Kim Namhee, Shiffeldrim Nahum, Gan Hin Hark, Schlick Tamar
Department of Chemistry, New York University, 100 Washington Square East, Room 1001, New York, NY 10003, USA.
J Mol Biol. 2004 Aug 27;341(5):1129-44. doi: 10.1016/j.jmb.2004.06.054.
Because the functional repertiore of RNA molecules, like proteins, is closely linked to the diversity of their shapes, uncovering RNA's structural repertoire is vital for identifying novel RNAs, especially in genomic sequences. To help expand the limited number of known RNA families, we use graphical representation and clustering analysis of RNA secondary structures to predict novel RNA topologies and their abundance as a function of size. Representing the essential topological properties of RNA secondary structures as graphs enables enumeration, generation, and prediction of novel RNA motifs. We apply a probabilistic graph-growing method to construct the RNA structure space encompassing the topologies of existing and hypothetical RNAs and cluster all RNA topologies into two groups using topological descriptors and a standard clustering algorithm. Significantly, we find that nearly all existing RNAs fall into one group, which we refer to as "RNA-like"; we consider the other group "non-RNA-like". Our method predicts many candidates for novel RNA secondary topologies, some of which are remarkably similar to existing structures; interestingly, the centroid of the RNA-like group is the tmRNA fold, a pseudoknot having both tRNA-like and mRNA-like functions. Additionally, our approach allows estimation of the relative abundance of pseudoknot and other (e.g. tree) motifs using the "edge-cut" property of RNA graphs. This analysis suggests that pseudoknots dominate the RNA structure universe, representing more than 90% when the sequence length exceeds 120 nt; the predicted trend for <100 nt agrees with data for existing RNAs.
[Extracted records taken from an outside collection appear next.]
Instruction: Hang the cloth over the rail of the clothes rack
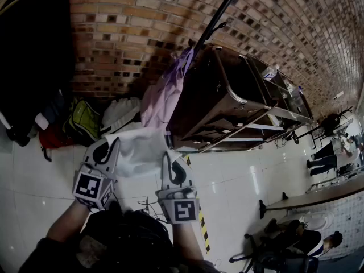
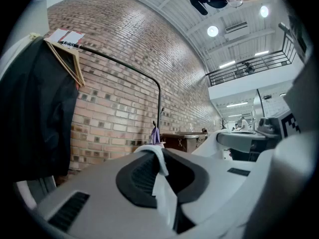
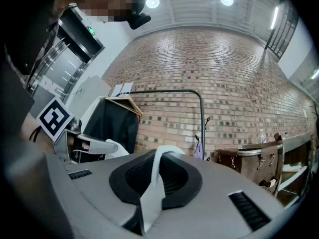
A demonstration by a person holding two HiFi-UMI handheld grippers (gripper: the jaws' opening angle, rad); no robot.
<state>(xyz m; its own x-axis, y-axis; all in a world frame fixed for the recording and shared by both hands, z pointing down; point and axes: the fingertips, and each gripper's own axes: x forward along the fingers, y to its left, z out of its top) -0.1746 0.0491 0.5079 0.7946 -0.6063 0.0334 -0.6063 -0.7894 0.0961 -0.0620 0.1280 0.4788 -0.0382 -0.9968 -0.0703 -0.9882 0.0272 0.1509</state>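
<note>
Grippers nearest: my left gripper (image 1: 111, 145) pinching left edge of white cloth (image 1: 139, 147), my right gripper (image 1: 169, 159) clamped on right edge (cloth spread between them). Rack rail (image 3: 164, 91) farther off, before brick wall (image 1: 125, 33); purple garment (image 1: 165, 92) hanging there.

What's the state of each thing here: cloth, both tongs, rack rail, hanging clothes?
white cloth: spread between both tongs, not on the rail
left tongs: shut on the cloth's edge
right tongs: shut on the cloth's edge
rack rail: bare along its middle
dark garment: hanging from a wooden hanger on the rail
purple garment: hanging below the rail's bent end
</note>
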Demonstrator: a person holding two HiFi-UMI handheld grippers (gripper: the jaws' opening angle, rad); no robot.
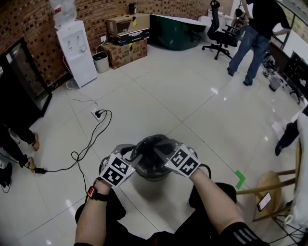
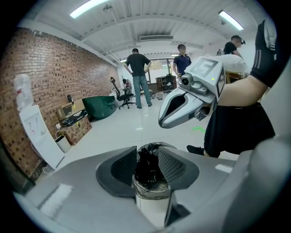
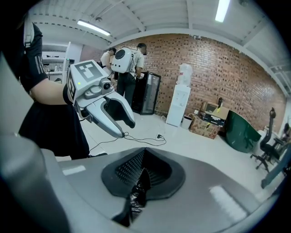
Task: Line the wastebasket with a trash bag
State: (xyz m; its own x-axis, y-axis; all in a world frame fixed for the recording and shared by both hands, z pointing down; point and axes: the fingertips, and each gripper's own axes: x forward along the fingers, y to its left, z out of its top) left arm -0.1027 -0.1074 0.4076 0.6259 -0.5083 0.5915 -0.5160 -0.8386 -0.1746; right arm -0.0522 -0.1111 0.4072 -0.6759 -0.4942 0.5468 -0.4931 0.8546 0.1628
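The black plastic trash bag (image 1: 150,154) is sitting inside the round grey-white wastebasket (image 1: 152,177), and its top is bunching up above the rim. The left gripper (image 1: 135,157), reaching in from the basket's 8 o'clock, is grasping a crumpled fold of the bag between its part-spread fingers (image 2: 175,166). The right gripper (image 1: 160,151), at 3 o'clock, is pinching a thin strip of the film with its fingers (image 3: 130,169) clenched together. The basket is standing on a glossy white tiled floor (image 1: 159,96). A red brick wall (image 1: 96,9), a white water dispenser (image 1: 77,53) and brown cardboard boxes (image 1: 126,48) are lining the room toward 11 o'clock.
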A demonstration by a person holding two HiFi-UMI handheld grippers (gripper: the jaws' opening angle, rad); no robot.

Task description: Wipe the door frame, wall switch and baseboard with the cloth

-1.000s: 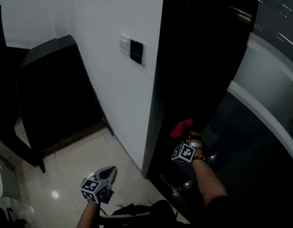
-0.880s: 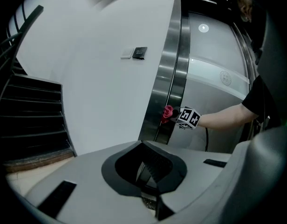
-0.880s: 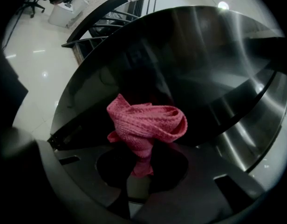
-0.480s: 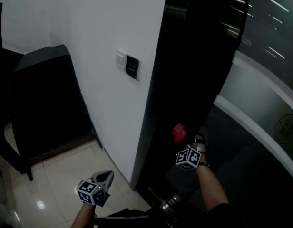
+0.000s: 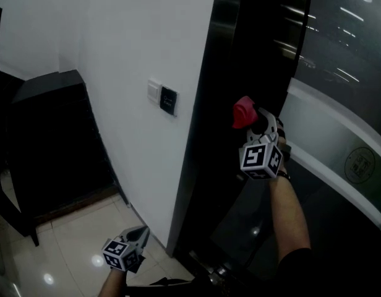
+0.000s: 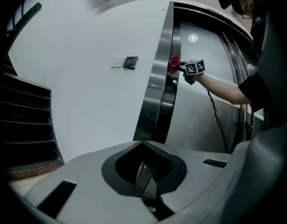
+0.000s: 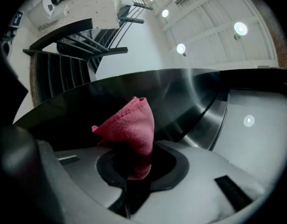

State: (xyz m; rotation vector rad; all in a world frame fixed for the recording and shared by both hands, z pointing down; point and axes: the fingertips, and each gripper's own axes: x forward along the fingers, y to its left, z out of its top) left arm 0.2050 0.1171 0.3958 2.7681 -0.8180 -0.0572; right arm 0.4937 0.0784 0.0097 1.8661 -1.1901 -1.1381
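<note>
The dark door frame point(image 5: 231, 67) is faced by the right gripper point(image 5: 252, 120), whose jaws are clamped on the red cloth point(image 5: 242, 111) held at it. The wall switch point(image 5: 168, 100) is seen to that gripper's left. The left gripper point(image 5: 138, 234) is held low, closed on nothing.

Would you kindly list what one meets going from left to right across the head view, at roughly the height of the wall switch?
dark cabinet → white wall switch → black wall panel → door frame → red cloth
</note>
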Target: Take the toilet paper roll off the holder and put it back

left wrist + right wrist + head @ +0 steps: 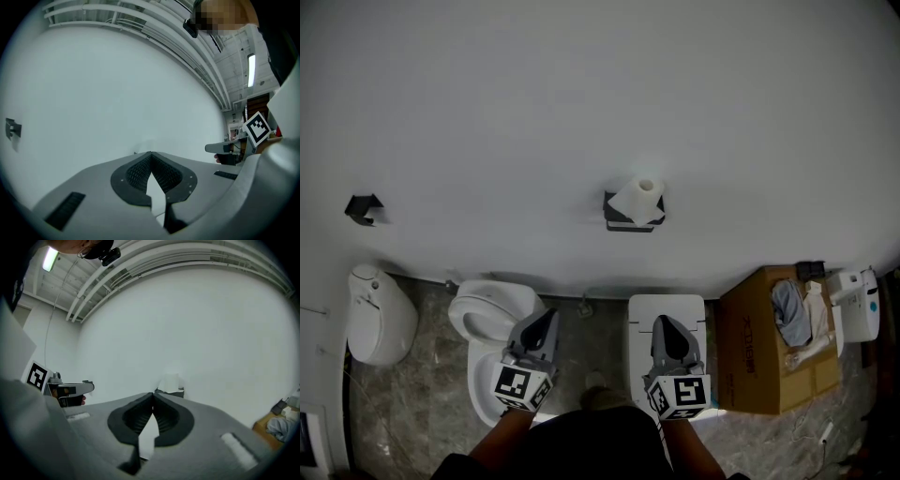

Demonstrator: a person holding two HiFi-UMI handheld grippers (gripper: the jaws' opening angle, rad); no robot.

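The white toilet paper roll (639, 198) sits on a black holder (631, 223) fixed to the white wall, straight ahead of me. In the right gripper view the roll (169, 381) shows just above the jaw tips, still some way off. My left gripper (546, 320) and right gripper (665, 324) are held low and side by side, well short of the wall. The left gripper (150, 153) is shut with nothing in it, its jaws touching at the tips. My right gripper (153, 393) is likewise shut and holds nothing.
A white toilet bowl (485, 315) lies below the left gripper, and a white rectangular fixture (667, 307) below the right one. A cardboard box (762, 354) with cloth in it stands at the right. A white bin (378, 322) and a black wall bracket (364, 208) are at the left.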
Together with our predictions for novel "RNA-like" topologies, our analysis can help direct the design of functional RNAs and identification of novel RNA folds in genomes through an efficient topology-directed search, which grows much more slowly in complexity with RNA size compared to the traditional sequence-based search.
由于RNA分子的功能 repertoire,如同蛋白质一样,与其形状的多样性紧密相连,揭示RNA的结构 repertoire对于识别新型RNA至关重要,尤其是在基因组序列中。为了帮助扩展已知RNA家族数量的限制,我们使用RNA二级结构的图形表示和聚类分析来预测新型RNA拓扑结构及其作为大小函数的丰度。将RNA二级结构的基本拓扑特性表示为图形能够枚举、生成和预测新型RNA基序。我们应用一种概率性图形生长方法来构建包含现有和假设RNA拓扑结构的RNA结构空间,并使用拓扑描述符和标准聚类算法将所有RNA拓扑结构聚类为两组。值得注意的是,我们发现几乎所有现有的RNA都属于一组,我们将其称为“类RNA”;我们将另一组视为“非类RNA”。我们的方法预测了许多新型RNA二级拓扑结构的候选者,其中一些与现有结构非常相似;有趣的是,类RNA组的质心是tmRNA折叠,一种具有tRNA样和mRNA样功能的假结。此外,我们的方法允许使用RNA图形的“边切割”特性估计假结和其他(例如树状)基序的相对丰度。该分析表明,假结在RNA结构宇宙中占主导地位,当序列长度超过120 nt时占比超过90%;对于<100 nt的预测趋势与现有RNA的数据一致。连同我们对新型“类RNA”拓扑结构的预测,我们的分析可以通过高效的拓扑导向搜索帮助指导功能性RNA的设计和基因组中新型RNA折叠的识别,与传统的基于序列的搜索相比,其复杂度随RNA大小的增长要慢得多。